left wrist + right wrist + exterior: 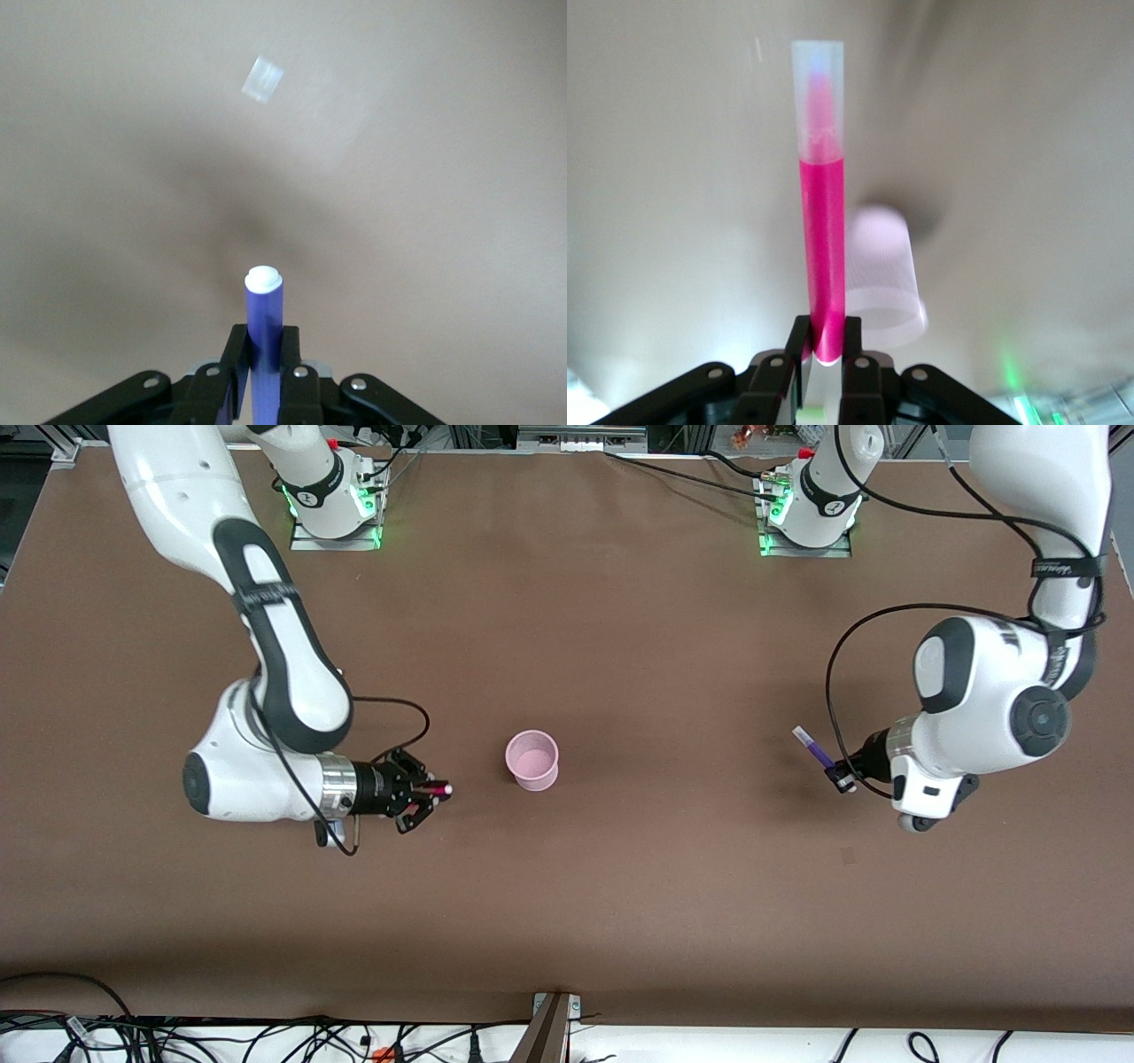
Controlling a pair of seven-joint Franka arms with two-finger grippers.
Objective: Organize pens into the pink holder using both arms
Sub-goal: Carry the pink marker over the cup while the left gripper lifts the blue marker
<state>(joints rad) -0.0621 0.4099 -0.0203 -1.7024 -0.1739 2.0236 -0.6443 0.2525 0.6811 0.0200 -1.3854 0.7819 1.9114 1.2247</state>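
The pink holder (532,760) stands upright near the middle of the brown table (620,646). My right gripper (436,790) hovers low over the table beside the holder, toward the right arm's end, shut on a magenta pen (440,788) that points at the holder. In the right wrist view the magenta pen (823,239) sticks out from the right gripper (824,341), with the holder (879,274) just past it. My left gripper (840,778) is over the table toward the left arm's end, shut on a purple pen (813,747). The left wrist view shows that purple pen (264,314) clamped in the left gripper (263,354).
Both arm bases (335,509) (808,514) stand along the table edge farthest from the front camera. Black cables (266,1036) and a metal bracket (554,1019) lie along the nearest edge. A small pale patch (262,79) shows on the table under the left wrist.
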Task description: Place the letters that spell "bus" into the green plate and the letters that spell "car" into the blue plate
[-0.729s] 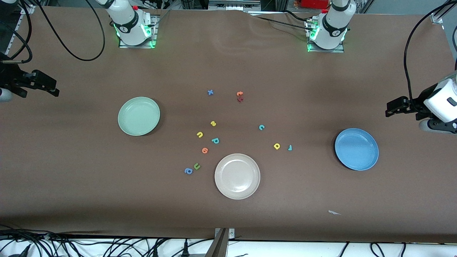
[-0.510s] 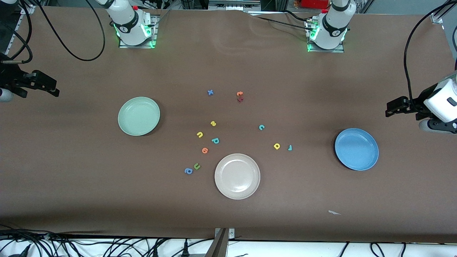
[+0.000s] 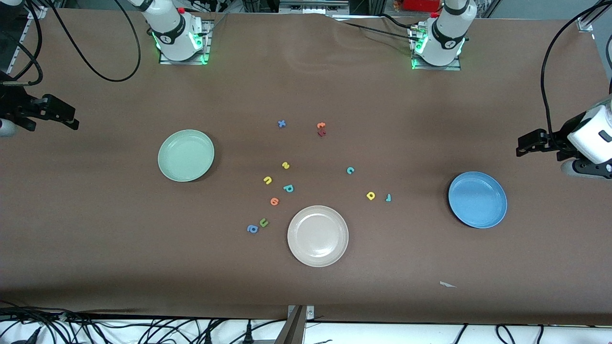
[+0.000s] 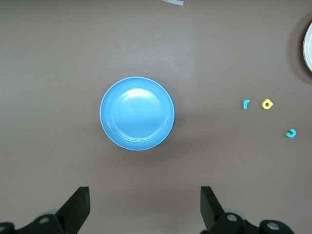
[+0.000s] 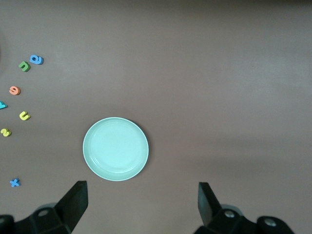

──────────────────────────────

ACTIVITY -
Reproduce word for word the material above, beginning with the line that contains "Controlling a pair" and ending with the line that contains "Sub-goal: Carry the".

EXERCISE OUTPUT -
Controlling a pair of seven-joint Franka arms with two-finger grippers.
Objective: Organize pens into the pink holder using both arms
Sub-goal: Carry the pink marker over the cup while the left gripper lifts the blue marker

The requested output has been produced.